» **Requirement**: The expected output is the complete listing, copied word for word.

» **Recorded data**:
━━━

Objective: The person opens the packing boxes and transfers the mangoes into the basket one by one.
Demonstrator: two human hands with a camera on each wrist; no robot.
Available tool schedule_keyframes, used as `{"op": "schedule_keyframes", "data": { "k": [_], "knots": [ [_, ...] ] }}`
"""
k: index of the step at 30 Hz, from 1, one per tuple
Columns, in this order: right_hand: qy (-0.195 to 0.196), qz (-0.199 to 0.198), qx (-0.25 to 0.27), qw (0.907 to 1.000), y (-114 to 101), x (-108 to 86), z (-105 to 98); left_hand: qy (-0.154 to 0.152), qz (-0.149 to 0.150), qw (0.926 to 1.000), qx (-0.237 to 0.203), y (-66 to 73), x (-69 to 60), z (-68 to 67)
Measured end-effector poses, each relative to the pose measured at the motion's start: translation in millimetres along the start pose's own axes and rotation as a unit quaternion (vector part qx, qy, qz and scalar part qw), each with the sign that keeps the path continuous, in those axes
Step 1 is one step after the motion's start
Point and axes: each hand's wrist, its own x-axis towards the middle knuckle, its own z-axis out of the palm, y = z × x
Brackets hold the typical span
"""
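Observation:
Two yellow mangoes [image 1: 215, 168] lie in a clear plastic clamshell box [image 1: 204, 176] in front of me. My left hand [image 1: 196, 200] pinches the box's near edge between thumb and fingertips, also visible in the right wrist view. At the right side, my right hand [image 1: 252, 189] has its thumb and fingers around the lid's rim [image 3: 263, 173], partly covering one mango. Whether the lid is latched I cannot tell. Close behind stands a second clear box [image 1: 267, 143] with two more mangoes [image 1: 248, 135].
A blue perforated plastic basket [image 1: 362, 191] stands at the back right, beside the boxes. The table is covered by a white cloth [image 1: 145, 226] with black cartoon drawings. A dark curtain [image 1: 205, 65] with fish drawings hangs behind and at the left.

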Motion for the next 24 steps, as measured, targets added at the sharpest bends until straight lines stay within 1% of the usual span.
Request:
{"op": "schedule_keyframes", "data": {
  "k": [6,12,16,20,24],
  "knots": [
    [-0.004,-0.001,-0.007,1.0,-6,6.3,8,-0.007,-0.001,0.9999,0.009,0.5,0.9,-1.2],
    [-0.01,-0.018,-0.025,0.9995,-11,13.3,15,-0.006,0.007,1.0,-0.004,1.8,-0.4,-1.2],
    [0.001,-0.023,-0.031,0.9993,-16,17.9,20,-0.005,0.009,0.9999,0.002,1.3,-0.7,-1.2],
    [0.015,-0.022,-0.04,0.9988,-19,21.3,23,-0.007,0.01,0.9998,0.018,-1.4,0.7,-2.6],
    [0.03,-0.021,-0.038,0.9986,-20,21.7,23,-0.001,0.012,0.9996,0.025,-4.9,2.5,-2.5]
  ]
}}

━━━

» **Finished task**:
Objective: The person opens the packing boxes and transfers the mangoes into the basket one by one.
Demonstrator: two human hands with a camera on each wrist; no robot.
Available tool schedule_keyframes, used as `{"op": "schedule_keyframes", "data": { "k": [_], "knots": [ [_, ...] ] }}`
"""
k: index of the step at 30 Hz, from 1, one per tuple
Columns, in this order: right_hand: qy (-0.195 to 0.196), qz (-0.199 to 0.198), qx (-0.25 to 0.27), qw (0.907 to 1.000), y (-114 to 101), x (-108 to 86), z (-105 to 98); left_hand: qy (-0.154 to 0.152), qz (-0.149 to 0.150), qw (0.926 to 1.000), qx (-0.237 to 0.203), y (-66 to 73), x (-69 to 60), z (-68 to 67)
Measured end-effector poses, each relative to the pose measured at the motion's start: translation in millimetres along the start pose's own axes and rotation as a unit quaternion (vector part qx, qy, qz and scalar part qw), each with the sign that keeps the path continuous, in those axes
Step 1 is one step after the motion's start
Point and axes: each hand's wrist, its own x-axis towards the middle knuckle, its own z-axis out of the palm, y = z × x
Brackets hold the typical span
"""
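Observation:
Two yellow mangoes [image 1: 215, 168] lie in a clear plastic clamshell box [image 1: 204, 176] in front of me. My left hand [image 1: 196, 200] pinches the box's near edge between thumb and fingertips, also visible in the right wrist view. At the right side, my right hand [image 1: 252, 189] has its thumb and fingers around the lid's rim [image 3: 263, 173], partly covering one mango. Whether the lid is latched I cannot tell. Close behind stands a second clear box [image 1: 267, 143] with two more mangoes [image 1: 248, 135].
A blue perforated plastic basket [image 1: 362, 191] stands at the back right, beside the boxes. The table is covered by a white cloth [image 1: 145, 226] with black cartoon drawings. A dark curtain [image 1: 205, 65] with fish drawings hangs behind and at the left.
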
Motion for the next 24 steps, as measured, targets added at the sharpest bends until straight lines stay within 1% of the usual span.
Request:
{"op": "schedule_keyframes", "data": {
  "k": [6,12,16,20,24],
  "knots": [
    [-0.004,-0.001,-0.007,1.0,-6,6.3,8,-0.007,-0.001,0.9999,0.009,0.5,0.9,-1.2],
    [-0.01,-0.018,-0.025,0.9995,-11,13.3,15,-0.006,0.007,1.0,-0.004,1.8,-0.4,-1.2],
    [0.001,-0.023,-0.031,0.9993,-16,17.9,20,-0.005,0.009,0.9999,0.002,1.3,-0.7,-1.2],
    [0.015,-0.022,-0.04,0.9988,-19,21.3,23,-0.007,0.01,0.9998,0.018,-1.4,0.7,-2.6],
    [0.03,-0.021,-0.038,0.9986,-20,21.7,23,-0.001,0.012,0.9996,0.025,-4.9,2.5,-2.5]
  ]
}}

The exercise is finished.